3. The construction method according to claim 1, characterized in that, The image features extracted in S2 include: (1) first-order features; (2) shape-based features; (3) texture features extracted based on gray-level co-occurrence matrix, gray-level region size matrix, gray-level run length matrix, neighborhood gray-level difference matrix and gray-level correlation matrix; and (4) wavelet features.

4. A storage medium storing a plurality of instructions, characterized in that, The instructions are adapted to be loaded and executed by a processor to implement the steps of constructing a predictive model for the efficacy of first-line bevacizumab combined with chemotherapy in patients with RAS and BRAF wild-type colorectal cancer liver metastases based on radiomics features, as described in any one of claims 1-3.

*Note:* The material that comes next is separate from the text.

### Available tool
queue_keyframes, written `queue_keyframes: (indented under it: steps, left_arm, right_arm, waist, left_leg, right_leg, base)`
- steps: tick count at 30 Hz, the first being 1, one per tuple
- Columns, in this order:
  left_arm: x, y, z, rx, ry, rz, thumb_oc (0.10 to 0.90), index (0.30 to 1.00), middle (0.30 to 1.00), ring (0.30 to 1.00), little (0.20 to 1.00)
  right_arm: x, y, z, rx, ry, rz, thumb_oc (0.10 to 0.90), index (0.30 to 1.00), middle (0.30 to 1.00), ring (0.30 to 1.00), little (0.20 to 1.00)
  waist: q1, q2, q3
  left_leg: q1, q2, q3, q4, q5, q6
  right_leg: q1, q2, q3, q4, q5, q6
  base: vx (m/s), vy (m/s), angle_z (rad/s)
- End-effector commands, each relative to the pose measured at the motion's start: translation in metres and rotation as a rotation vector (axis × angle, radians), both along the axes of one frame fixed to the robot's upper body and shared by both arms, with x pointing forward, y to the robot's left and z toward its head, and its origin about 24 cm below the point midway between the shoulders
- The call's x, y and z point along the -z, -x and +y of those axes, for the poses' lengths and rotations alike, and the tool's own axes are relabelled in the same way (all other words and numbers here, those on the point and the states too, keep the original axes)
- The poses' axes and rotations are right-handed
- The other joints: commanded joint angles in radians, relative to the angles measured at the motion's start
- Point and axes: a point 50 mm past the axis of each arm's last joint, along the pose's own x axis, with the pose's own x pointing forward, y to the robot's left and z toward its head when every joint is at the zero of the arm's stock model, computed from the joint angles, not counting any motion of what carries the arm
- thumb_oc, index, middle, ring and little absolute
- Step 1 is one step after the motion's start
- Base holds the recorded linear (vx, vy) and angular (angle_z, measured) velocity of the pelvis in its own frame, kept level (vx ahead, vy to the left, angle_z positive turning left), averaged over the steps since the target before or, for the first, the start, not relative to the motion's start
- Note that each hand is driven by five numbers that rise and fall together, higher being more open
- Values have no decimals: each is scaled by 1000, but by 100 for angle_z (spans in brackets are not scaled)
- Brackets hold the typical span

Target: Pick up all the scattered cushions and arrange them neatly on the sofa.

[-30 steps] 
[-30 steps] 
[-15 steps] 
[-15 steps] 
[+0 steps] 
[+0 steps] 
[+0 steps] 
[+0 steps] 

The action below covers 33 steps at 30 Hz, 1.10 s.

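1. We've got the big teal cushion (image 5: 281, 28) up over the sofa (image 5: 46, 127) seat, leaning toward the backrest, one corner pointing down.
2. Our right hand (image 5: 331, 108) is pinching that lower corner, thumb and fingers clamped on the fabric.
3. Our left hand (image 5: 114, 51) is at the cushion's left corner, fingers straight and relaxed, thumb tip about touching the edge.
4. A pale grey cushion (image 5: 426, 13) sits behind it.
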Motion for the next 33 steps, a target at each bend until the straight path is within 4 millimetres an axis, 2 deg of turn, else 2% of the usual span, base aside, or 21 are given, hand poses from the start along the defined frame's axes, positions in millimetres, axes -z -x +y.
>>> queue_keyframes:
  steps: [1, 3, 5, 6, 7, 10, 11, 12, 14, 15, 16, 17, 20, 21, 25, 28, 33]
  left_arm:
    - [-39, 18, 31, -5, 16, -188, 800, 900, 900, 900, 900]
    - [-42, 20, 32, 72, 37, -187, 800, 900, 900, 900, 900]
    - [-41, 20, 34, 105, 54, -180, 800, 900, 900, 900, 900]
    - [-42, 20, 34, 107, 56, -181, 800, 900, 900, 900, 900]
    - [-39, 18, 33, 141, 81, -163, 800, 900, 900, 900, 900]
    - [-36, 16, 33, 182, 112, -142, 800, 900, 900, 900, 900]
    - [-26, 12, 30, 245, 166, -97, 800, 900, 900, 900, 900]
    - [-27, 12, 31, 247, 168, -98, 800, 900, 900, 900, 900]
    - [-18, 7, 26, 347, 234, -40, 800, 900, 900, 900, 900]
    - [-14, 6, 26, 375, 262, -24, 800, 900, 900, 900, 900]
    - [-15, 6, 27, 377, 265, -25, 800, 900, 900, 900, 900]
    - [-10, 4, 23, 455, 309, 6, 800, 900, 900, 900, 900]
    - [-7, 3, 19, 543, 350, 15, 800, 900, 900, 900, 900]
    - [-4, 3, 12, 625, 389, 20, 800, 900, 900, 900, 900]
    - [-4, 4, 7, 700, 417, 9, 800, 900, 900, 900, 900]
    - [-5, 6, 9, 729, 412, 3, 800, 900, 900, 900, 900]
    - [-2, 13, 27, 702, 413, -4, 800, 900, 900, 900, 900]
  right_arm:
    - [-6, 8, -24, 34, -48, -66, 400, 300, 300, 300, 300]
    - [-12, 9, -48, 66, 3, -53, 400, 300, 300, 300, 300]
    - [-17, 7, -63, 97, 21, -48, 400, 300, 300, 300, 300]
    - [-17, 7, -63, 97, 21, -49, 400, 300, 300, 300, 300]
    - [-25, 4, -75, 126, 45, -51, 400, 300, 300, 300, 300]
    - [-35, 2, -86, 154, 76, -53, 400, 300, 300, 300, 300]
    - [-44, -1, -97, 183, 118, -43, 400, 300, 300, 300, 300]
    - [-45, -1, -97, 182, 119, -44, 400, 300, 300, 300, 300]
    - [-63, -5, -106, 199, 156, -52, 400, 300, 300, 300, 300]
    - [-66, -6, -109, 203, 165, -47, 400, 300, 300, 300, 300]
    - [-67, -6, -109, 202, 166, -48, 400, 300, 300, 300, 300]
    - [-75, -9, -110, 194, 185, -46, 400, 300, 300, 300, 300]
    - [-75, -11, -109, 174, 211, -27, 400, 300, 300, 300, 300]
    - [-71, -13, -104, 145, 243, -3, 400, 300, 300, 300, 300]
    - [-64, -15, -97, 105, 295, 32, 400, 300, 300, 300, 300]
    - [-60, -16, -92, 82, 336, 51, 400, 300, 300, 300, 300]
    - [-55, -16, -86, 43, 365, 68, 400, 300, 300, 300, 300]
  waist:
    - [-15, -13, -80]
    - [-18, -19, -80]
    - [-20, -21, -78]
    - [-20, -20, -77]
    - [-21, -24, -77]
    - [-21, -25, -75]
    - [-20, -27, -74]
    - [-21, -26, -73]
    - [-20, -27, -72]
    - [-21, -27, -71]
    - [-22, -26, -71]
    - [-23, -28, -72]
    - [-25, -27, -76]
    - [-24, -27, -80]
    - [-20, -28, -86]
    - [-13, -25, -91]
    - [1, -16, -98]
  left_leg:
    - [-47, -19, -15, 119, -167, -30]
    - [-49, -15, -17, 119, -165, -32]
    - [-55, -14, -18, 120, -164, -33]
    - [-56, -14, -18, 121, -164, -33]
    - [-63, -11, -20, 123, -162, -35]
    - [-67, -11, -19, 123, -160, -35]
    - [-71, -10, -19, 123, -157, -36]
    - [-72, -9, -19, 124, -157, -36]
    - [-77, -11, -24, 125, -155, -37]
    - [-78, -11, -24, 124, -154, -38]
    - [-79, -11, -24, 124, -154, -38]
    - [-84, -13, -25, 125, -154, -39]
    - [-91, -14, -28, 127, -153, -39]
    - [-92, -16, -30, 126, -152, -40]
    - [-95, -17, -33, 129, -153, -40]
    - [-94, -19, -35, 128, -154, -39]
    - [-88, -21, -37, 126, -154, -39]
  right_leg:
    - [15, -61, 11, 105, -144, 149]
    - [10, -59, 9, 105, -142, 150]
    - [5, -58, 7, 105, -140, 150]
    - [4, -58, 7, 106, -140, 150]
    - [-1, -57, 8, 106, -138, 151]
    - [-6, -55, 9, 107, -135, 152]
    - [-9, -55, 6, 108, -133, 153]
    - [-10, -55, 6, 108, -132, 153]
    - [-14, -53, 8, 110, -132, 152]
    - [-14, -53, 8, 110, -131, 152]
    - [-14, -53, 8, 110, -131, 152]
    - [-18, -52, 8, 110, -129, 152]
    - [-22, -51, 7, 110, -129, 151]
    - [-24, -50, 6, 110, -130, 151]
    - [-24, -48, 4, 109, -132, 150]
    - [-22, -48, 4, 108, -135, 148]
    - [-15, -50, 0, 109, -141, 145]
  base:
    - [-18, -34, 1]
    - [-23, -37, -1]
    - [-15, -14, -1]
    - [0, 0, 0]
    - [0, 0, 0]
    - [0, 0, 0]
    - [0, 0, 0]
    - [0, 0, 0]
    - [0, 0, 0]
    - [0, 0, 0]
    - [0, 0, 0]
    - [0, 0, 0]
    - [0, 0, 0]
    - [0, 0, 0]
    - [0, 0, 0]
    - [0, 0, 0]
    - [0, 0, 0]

5. A terminal, characterized in that, include: A processor and a storage medium communicatively connected to the processor, the storage medium being adapted to store multiple instructions; the processor being adapted to invoke the instructions in the storage medium to execute the steps of implementing the efficacy prediction model for constructing a treatment for patients with RAS and BRAF gene wild-type colorectal cancer liver metastases based on radiomics features according to any one of claims 1-3, which is used for first-line bevacizumab combined with chemotherapy in advanced patients.